It’s April and like the weather, my thoughts and feelings change from sunny to rainy more often than I prefer. When I came back from New Zealand, I had all these great plans: I would hike more in my own country, I would blog weekly, I wouldn’t be so stressed out about my job. Could I be a new person?
No, off course not. Already in New Zealand, I realised that change is most difficult to realise in your normal life, which easily triggers old habits.
When walking alone in the mountains at the other side of the world, it was so much easier to choose things that were good for me, and not choose things that I thought I needed to do. Even there, I struggeled with the pressure that I put on myself. Choosing for more rest days, on which I enjoyed spending the day coffee drinking and reading was in contrast with my self-image of being ‘an outdoorsy person’. “Hello, you’re in New Zealand for heaven’s sake, you should go on a hike today” my critical inner voice told me. More and more I learned to be friendlier to myself and to accept that I could be an outdoor person, but not all the time, and particularly not when it’s pouring rain. I like some luxury from time to time and frankly, I prefer my bunkbed and Indian food over camping and hiking when the weather forcast is terrible. And that’s okay.
So what about doing what’s good for me, and – in line with that – making new outdoor plans back at home?
For starters, I decided not to join the 1000km walking challenge. Based on a British facebook group aiming to walk 1000 miles in a year, Dutch outdoor blogger Bregje Schipper brought this cool initiative to the Netherlands an started a Dutch facebook group to walk 1000 kilometres in 2017. Almost 3000 people joined the group and I was tempted to do so as well, because I’m sure it could help me to get outside more often. However, I also know that my thrive for competition may make me way too focused on chasing kilometres instead of walking for fun. I might start to feel pressure or even worse, feel badly when I decide not to walk.

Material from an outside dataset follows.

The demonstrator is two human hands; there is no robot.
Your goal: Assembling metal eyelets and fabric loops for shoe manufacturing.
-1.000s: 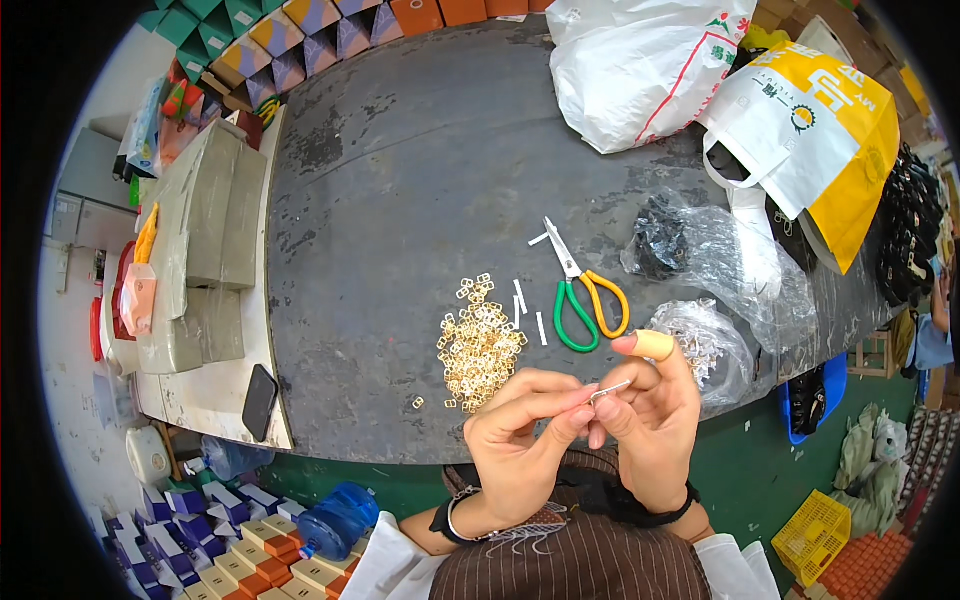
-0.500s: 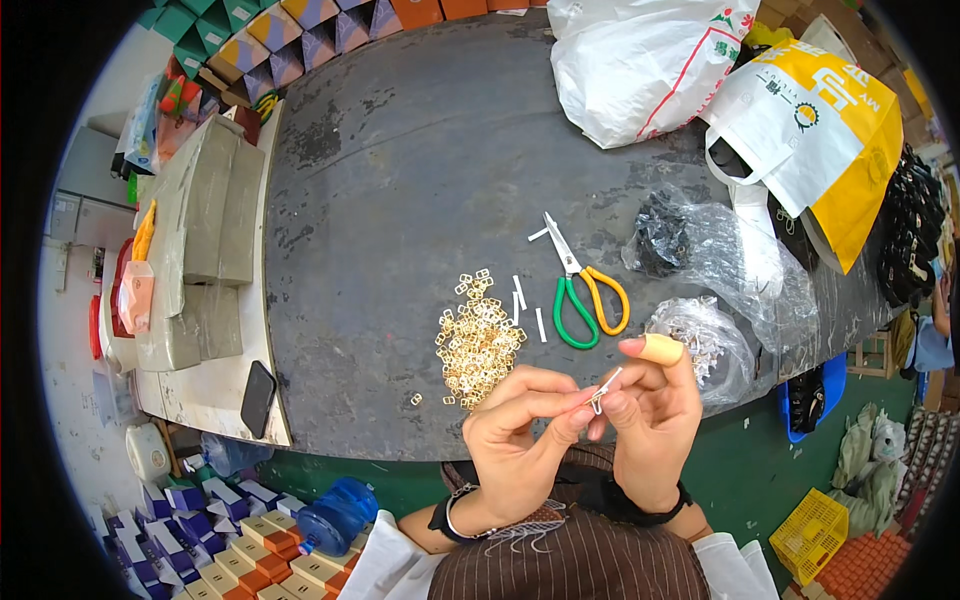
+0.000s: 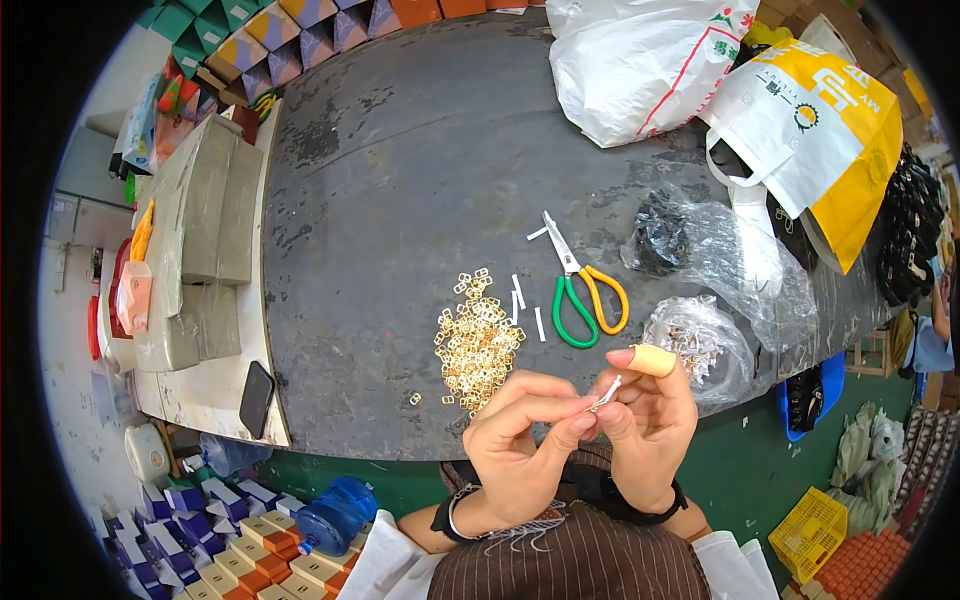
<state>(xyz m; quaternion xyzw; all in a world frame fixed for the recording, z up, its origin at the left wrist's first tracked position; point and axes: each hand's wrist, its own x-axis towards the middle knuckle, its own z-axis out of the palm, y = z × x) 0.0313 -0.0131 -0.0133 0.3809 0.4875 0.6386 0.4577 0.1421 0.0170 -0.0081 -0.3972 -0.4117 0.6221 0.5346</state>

So what will be my challenges to get oustide?
Running every (other) day
As with walking, I could get competitive with running as well. I set goals that are too ambitiously, which consequently lead to fealure and skipping running all together. Recently, I thought I should start running again because it has the same therapeutic working as walking has on me. I decided to go every day to make it a new routine. Like making coffee in the morning, I now also run in the morning. It perfectly fits with my natural rythm (I’m a morning person pur sang). Where I used to struggle to get my butt off the couch after a long day in the office, I now find myself being fierce and determined to put on my running shoes within minutes after waking up. I don’t run a lot, sometimes it’s only ten minutes, but even ten minutes of running make me feel better and it is great way to start the day! As running every day can be injury prone, it also forces me to take it slow, listen to my body, and run for fun!
Buying a car
Getting a car is one of my insights from New Zealand. Silly? I don’t think so! I just realised that being dependent on public transport makes us less motivated to go on a hike in the weekend. We live in the Western part of the Netherlands, the most urban area of the country. Sitting in a bus and train for hours is holding me back for going on a hike. So guess what? We’ll get a car soon and hopefully start to discover more of the Dutch national parks! For sure, I’d like to walk another section of the Holland’s Coastal Path, but I also have the area around Nijmegen, the Utrechtse Heuvelrug and Kennemerland in mind.
Exploring new outdoor activities
From time to time, I think it’s good to try something new. During our last days of hiking in Norway last year, we had to climb a little bit. There was a rope to hold on too, but I preferred to grab the rocks and surpised myself by not being afraid, but actually enjoy it. When I walked the Te Araroa trail, I met Kate and Max, who became my trail siblings and appeared to be avid climbers. These experiences and meetings inspired me to follow an introduction workshop indoor climbing. It sure was not the last time I went climbing!
For now, I’m starting to explore the Netherlands and its outdoor possibilities, and I’ll be back in May for a next blog. Similar to being overambitious in running and walking, my perfectionistic tendency of setting unrealistic high goals that lead to procastrination, self-oppression and feelings of failure, I started avoiding to blog even though I love writing. Like running for fun, I want to write for fun. So this means setting a realistic goal of blogging once a month. Hope to see you back then and in the meanwhile, I would love to hear your outdoor ideas, dreams, and plans!